Records drawn from a dataset
--*--
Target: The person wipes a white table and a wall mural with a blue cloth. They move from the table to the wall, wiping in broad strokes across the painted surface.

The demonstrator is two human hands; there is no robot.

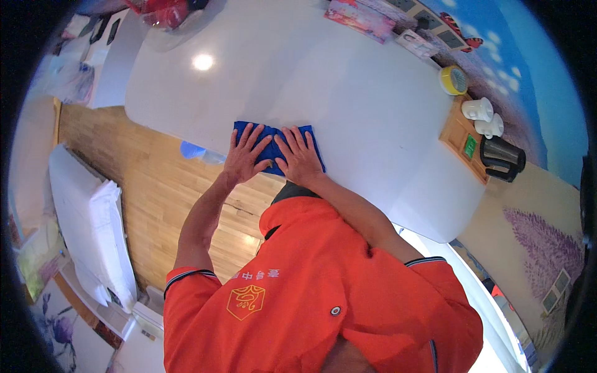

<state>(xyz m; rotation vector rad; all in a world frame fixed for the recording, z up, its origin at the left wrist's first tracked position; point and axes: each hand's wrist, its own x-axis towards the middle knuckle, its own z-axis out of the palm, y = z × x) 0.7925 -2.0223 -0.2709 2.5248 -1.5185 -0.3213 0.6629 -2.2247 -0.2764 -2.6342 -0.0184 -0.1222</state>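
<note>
A folded blue cloth (pixel 275 151) lies at the near edge of a white tabletop (pixel 326 84), close in front of my body. My left hand (pixel 245 156) rests palm down on its left part, with the fingers spread. On the right part, my right hand (pixel 298 156) is pressed flat too, its fingers a little apart. Both thumbs point inward with a small gap between them. Neither hand is closed around the cloth; the area beneath the palms is hidden.
A wooden tray (pixel 459 133) at right carries white cups (pixel 477 109) and a dark electric kettle (pixel 503 156). Beside it stands a yellow-rimmed round container (pixel 452 80). A pink box (pixel 359 21) sits along the wall. Red objects in clear wrap (pixel 168 11) stand far left. A bed (pixel 93 224) is at left.
</note>
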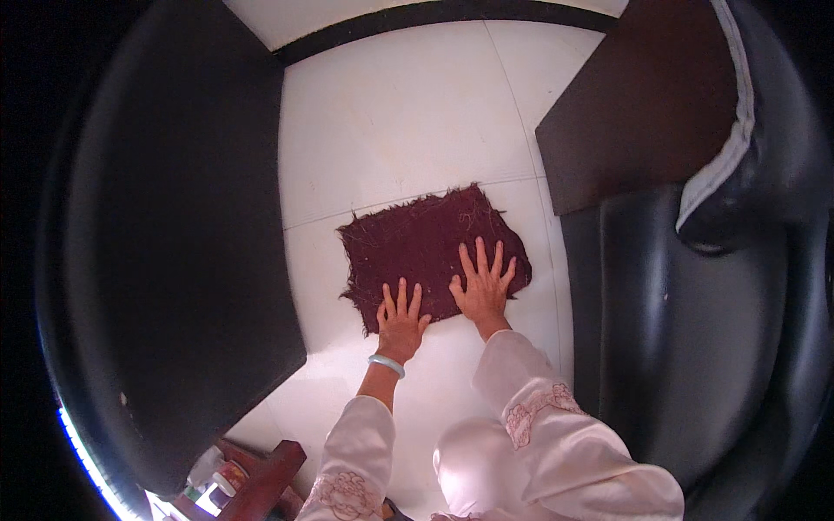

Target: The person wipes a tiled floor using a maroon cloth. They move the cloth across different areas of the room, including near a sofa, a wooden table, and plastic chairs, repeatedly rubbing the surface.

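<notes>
A dark maroon cloth (410, 254) with frayed edges lies spread on the white tiled floor (404, 117). Loose threads cling to its surface and rim. My left hand (401, 325) rests palm down on its near edge, fingers apart. A pale bangle (387, 366) circles that wrist. Further right, my right hand (485, 286) presses flat on the cloth's right part, its fingers spread wide. Neither hand grips anything. The cloth beneath both palms is hidden.
A tall dark panel (195, 195) walls the left side. On the right are a dark brown furniture side (638, 111) and a black glossy seat-like surface (664, 312). Low at left, small items sit by a reddish wooden piece (267, 478). A black baseboard (443, 16) crosses the back.
</notes>
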Motion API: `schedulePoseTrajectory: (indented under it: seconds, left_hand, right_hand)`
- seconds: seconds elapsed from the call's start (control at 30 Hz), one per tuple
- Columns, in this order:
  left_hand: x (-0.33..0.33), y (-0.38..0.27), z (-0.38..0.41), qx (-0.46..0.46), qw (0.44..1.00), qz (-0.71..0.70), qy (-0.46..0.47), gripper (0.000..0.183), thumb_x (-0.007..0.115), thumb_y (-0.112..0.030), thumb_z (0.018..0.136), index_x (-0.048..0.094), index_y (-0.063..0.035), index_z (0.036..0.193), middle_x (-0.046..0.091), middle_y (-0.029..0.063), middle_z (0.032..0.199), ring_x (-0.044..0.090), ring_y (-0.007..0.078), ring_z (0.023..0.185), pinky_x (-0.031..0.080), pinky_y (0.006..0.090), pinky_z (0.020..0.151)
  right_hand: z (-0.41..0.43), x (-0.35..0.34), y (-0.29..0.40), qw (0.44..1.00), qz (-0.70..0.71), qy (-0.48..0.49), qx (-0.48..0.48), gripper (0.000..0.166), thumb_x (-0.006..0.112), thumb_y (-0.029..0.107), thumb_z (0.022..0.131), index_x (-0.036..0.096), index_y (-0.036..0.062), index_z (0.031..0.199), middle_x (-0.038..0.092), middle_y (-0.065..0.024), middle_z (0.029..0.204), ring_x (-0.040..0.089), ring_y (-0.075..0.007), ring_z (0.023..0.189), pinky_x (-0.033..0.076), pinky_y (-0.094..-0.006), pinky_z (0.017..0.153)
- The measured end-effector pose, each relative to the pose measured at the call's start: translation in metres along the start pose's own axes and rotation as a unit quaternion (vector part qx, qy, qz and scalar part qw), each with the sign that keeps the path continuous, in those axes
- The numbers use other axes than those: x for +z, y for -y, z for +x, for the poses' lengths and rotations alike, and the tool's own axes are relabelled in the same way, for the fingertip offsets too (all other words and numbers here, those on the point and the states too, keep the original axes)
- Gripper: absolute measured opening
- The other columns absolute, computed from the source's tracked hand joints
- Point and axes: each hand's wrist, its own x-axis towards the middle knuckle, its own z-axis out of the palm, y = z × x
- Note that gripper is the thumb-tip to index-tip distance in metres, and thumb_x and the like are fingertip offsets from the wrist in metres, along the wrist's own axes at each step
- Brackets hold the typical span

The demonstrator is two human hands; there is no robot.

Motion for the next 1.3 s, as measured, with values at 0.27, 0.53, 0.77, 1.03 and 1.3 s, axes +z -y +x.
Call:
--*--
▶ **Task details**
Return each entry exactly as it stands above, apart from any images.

▶ **Reply to the exercise**
Target: The person wipes a white table and a wall mural with a blue cloth. They move from the table to the wall, wiping in broad strokes across the painted surface.

The demonstrator is two human hands; there is no robot.


<state>(xyz m; rotation vector rad; all in a world frame fixed for the recording, z up, its origin at the left wrist's first tracked position; point and axes: each hand's wrist, its own x-axis towards the middle knuckle, its own z-axis out of the palm, y = z × x) 0.7925 -2.0223 -0.2709 2.5248 -1.5185 -0.3213 0.6629 -2.2247 -0.2764 -2.6342 -0.0184 -0.1222</state>
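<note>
A folded blue cloth (pixel 275 151) lies at the near edge of a white tabletop (pixel 326 84), close in front of my body. My left hand (pixel 245 156) rests palm down on its left part, with the fingers spread. On the right part, my right hand (pixel 298 156) is pressed flat too, its fingers a little apart. Both thumbs point inward with a small gap between them. Neither hand is closed around the cloth; the area beneath the palms is hidden.
A wooden tray (pixel 459 133) at right carries white cups (pixel 477 109) and a dark electric kettle (pixel 503 156). Beside it stands a yellow-rimmed round container (pixel 452 80). A pink box (pixel 359 21) sits along the wall. Red objects in clear wrap (pixel 168 11) stand far left. A bed (pixel 93 224) is at left.
</note>
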
Target: The person wipes a tiled floor using a maroon cloth. They move the cloth across different areas of the room, including near a sofa, a wooden table, and plastic chairs, repeatedly rubbing the surface.

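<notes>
A dark maroon cloth (410, 254) with frayed edges lies spread on the white tiled floor (404, 117). Loose threads cling to its surface and rim. My left hand (401, 325) rests palm down on its near edge, fingers apart. A pale bangle (387, 366) circles that wrist. Further right, my right hand (485, 286) presses flat on the cloth's right part, its fingers spread wide. Neither hand grips anything. The cloth beneath both palms is hidden.
A tall dark panel (195, 195) walls the left side. On the right are a dark brown furniture side (638, 111) and a black glossy seat-like surface (664, 312). Low at left, small items sit by a reddish wooden piece (267, 478). A black baseboard (443, 16) crosses the back.
</notes>
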Motion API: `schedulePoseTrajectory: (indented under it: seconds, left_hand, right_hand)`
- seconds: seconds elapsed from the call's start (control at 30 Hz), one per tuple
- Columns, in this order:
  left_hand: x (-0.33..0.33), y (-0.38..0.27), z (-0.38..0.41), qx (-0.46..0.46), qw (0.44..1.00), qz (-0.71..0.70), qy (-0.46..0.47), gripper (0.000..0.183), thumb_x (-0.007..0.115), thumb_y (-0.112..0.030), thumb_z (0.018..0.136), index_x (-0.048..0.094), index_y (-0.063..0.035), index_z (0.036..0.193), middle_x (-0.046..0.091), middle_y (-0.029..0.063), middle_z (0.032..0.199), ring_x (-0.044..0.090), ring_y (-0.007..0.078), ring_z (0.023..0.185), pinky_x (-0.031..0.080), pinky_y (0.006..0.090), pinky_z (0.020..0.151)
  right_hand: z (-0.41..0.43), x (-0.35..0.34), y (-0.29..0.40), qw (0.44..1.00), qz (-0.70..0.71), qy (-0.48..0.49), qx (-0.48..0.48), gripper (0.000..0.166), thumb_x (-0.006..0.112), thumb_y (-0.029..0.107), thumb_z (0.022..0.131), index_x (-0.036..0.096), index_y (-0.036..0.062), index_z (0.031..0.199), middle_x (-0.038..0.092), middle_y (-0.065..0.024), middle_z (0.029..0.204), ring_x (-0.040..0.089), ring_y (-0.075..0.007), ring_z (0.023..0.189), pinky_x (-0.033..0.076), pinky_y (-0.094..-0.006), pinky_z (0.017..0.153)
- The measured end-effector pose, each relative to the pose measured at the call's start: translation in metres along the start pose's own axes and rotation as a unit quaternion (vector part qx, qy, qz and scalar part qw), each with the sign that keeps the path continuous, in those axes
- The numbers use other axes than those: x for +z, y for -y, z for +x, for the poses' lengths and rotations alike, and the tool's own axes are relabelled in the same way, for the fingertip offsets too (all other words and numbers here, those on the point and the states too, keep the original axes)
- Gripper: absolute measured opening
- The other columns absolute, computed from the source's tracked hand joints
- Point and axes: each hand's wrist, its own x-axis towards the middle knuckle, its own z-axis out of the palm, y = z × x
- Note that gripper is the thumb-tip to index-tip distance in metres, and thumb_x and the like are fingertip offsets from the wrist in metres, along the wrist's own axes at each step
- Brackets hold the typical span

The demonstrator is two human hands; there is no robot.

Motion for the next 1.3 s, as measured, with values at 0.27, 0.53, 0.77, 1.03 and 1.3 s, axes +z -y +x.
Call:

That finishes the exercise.